SkyRL
Tinker API

Architecture

This page describes how SkyRL implements the Tinker API, including the system architecture, training and sampling request lifecycles, and concurrency model.

System Architecture

The integration is organized in three high-level layers:

  1. API Layer (skyrl.tinker.api) - FastAPI HTTP server that accepts Tinker API requests, stores them in a database, and returns future IDs for async polling
  2. Engine Layer (skyrl.tinker.engine) - Background subprocess that polls the database, batches pending requests, and dispatches them to the backend
  3. Backend Layer (skyrl.backends) - Translates Tinker operations into training and inference calls, managing Ray workers, FSDP/Megatron training, and vLLM inference

SkyRL + Tinker Architecture

Model Creation

The Tinker call create_lora_training_client() triggers the full initialization of the SkyRL backend, spinning up training and inference workers, loading the base model (optionally with LoRA adaptors), and initializing weight sync state like NCCL transfer channels

Training

Training requests (forward_backward, optim_step, forward) go through the following lifecycle:

Client (tinker SDK)


API Server (FastAPI)
    │  Writes request to SQLite DB

Background Engine (subprocess)
    │  Polls DB, batches requests

SkyRL-Train Backend
    │  Converts Tinker batch → SkyRL TrainingInputBatch

RayPPOTrainer.dispatch
    │  Distributes work across Ray workers

GPU Workers (FSDP or Megatron)
    │  Execute forward/backward/optim

Results aggregated → DB updated → Client polls future

forward_backward()

Calls trainer.dispatch.forward_backward("policy", batch, loss_fn=loss_fn) which distributes computation across FSDP/Megatron workers. The dispatch returns:

  • loss_fn_outputs: Per-example dicts containing logprobs and elementwise_loss
  • Aggregate metrics: loss, policy_loss, policy_entropy, response_length

forward()

Calls trainer.dispatch.forward("policy", batch) for a gradient-free forward pass. Returns only logprobs per example (no loss computation).

optim_step()

Calls dispatch.optim_step("policy") to apply accumulated gradients.

Sampling

Sampling requests (sample) go through the following lifecycle:

Client calls sample()


SkyRL-Train Backend
    │  Converts Tinker SamplingParams → vLLM params

InferenceEngineClient
    │  Distributes prompts across vLLM engines

Inference Workers (vLLM)
    │  Generate tokens with logprobs

Results aggregated → GeneratedSequence objects returned

The sample() call is a fairly lightweight wrapper around SkyRL-Train's vLLM inference engines. The backend translates Tinker SamplingParams to vLLM format (e.g., stop_stringsstop, stop_tokensstop_token_ids) and delegates prompts to the InferenceEngineClient, which handles load balancing and sticky routing across vLLM workers.

Weight Sync

Training workers and inference engines hold separate copies of the model weights. After training updates the policy, the client must explicitly call save_weights_for_sampler() to broadcast the new weights to the inference engines before sampling. Multiple training steps (forward_backward + optim_step) can accumulate before a single sync.
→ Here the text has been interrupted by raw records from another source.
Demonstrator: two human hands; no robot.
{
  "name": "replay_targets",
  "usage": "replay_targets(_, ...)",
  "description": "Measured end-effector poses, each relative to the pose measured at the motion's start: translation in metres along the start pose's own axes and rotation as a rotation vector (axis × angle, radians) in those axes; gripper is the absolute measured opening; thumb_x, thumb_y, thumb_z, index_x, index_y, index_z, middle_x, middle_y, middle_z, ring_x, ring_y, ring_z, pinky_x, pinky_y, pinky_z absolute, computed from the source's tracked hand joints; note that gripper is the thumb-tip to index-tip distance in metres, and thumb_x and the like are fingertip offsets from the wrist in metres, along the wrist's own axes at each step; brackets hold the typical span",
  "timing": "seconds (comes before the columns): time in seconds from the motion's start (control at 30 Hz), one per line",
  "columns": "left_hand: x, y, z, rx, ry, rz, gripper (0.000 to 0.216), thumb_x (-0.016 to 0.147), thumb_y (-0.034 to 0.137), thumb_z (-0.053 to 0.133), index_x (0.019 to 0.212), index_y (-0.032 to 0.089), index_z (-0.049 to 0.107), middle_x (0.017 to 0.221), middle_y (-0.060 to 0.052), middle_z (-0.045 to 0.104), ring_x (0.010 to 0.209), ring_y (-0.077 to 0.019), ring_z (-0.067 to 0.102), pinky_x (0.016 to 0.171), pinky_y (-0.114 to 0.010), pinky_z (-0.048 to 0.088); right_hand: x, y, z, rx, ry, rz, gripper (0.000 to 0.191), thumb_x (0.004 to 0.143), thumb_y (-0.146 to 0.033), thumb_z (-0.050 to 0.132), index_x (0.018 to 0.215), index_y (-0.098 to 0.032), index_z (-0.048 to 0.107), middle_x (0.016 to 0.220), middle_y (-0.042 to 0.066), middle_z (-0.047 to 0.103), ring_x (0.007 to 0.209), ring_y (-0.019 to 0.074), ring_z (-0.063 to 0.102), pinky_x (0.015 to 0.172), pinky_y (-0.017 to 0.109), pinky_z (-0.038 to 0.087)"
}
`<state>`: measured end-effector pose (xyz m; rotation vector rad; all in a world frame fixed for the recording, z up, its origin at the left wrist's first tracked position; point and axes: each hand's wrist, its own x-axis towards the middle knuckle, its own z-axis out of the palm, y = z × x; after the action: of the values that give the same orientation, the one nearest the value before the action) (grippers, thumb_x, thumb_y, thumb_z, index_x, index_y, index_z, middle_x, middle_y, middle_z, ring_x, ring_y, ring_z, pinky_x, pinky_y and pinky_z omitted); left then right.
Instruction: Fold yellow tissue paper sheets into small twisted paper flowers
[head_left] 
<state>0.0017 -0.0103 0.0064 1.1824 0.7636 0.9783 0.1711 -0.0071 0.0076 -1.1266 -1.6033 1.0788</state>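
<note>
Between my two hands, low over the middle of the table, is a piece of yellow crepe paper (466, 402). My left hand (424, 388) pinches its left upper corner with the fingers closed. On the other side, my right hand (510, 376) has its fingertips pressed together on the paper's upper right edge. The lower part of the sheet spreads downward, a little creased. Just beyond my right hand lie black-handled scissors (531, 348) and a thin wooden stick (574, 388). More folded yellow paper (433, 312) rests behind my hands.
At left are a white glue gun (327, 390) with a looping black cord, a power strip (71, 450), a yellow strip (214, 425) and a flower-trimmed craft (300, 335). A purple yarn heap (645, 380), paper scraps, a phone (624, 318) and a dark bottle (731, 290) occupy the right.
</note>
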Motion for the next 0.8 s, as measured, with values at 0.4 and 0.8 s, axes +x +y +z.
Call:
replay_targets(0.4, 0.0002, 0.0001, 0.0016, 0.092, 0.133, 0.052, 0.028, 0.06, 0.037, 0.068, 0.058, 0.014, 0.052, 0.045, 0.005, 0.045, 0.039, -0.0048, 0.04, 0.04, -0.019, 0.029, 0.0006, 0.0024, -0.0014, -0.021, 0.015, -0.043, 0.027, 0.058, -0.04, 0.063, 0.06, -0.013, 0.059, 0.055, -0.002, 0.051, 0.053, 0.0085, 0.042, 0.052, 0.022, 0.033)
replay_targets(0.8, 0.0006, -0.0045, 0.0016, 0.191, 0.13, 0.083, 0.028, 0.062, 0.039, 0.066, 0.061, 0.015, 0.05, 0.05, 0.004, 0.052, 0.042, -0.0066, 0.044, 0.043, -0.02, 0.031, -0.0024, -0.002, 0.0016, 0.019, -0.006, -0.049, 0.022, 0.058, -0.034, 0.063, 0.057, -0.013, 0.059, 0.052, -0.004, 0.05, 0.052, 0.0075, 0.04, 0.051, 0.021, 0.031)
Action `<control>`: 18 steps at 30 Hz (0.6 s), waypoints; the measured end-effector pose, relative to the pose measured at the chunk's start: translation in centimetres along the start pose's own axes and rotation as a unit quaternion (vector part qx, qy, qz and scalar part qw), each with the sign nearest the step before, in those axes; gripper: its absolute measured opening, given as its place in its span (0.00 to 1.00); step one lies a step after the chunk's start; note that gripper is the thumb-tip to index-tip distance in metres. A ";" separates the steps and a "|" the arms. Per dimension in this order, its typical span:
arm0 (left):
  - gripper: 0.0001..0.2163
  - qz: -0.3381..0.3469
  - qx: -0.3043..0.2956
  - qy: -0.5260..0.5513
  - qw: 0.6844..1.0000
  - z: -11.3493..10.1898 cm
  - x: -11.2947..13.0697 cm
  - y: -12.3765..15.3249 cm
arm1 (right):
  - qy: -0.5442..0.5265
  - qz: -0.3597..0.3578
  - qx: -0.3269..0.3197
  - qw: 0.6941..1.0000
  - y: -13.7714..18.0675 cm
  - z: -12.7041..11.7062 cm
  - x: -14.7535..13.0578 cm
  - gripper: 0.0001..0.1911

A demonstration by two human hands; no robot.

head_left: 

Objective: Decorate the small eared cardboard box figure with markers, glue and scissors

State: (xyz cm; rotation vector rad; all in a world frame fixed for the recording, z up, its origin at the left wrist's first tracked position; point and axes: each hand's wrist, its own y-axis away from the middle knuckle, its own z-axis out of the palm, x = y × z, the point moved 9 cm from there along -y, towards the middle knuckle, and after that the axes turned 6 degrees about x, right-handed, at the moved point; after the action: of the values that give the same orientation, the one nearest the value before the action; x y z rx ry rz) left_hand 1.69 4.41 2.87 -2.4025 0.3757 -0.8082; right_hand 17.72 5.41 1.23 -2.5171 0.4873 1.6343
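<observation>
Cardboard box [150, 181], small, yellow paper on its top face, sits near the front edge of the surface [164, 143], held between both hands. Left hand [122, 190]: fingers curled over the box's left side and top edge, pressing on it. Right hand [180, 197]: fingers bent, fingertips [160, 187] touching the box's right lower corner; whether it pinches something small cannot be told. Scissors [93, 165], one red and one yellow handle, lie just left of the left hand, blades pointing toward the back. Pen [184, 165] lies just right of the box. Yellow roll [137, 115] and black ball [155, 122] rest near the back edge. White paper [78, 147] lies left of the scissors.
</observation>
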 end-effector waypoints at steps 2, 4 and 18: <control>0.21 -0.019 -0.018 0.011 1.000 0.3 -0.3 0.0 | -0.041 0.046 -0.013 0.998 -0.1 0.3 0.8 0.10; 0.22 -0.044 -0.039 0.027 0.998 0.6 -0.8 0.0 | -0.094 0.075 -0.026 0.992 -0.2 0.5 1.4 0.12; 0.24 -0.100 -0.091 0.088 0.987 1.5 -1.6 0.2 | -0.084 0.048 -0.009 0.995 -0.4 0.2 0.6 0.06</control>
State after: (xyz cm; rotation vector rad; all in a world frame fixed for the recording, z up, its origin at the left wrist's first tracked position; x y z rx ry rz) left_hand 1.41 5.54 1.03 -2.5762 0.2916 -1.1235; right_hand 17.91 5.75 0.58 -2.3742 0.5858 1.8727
Client calls save_weights_for_sampler()


SkyRL-Train Backend


RayPPOTrainer.dispatch.save_weights_for_sampler()
    │  NCCL broadcast

Training Workers ──→ Inference Engines (vLLM)
    (source weights)     (receive updated weights)

Weight Sync Modes: Ephemeral vs Persistent

The Tinker SDK provides two paths for syncing weights to inference engines, depending on whether the caller needs a durable checkpoint on disk.

Persistent mode

Triggered by save_weights_for_sampler(name="..."). This syncs the latest training weights to the inference engines and writes a full HuggingFace model checkpoint to disk. The call returns a tinker:// path that can be loaded later via load_checkpoint. Use persistent mode for checkpointing at milestones (e.g., end of epoch, best-so-far evaluation score).

Ephemeral mode

Triggered by save_weights_and_get_sampling_client(name="..."). This syncs weights to the inference engines only and skips the disk write entirely. Instead of returning a checkpoint path, it returns a sampling client directly. Use ephemeral mode in hot RL loops where you sync weights every batch but do not need to persist every iteration.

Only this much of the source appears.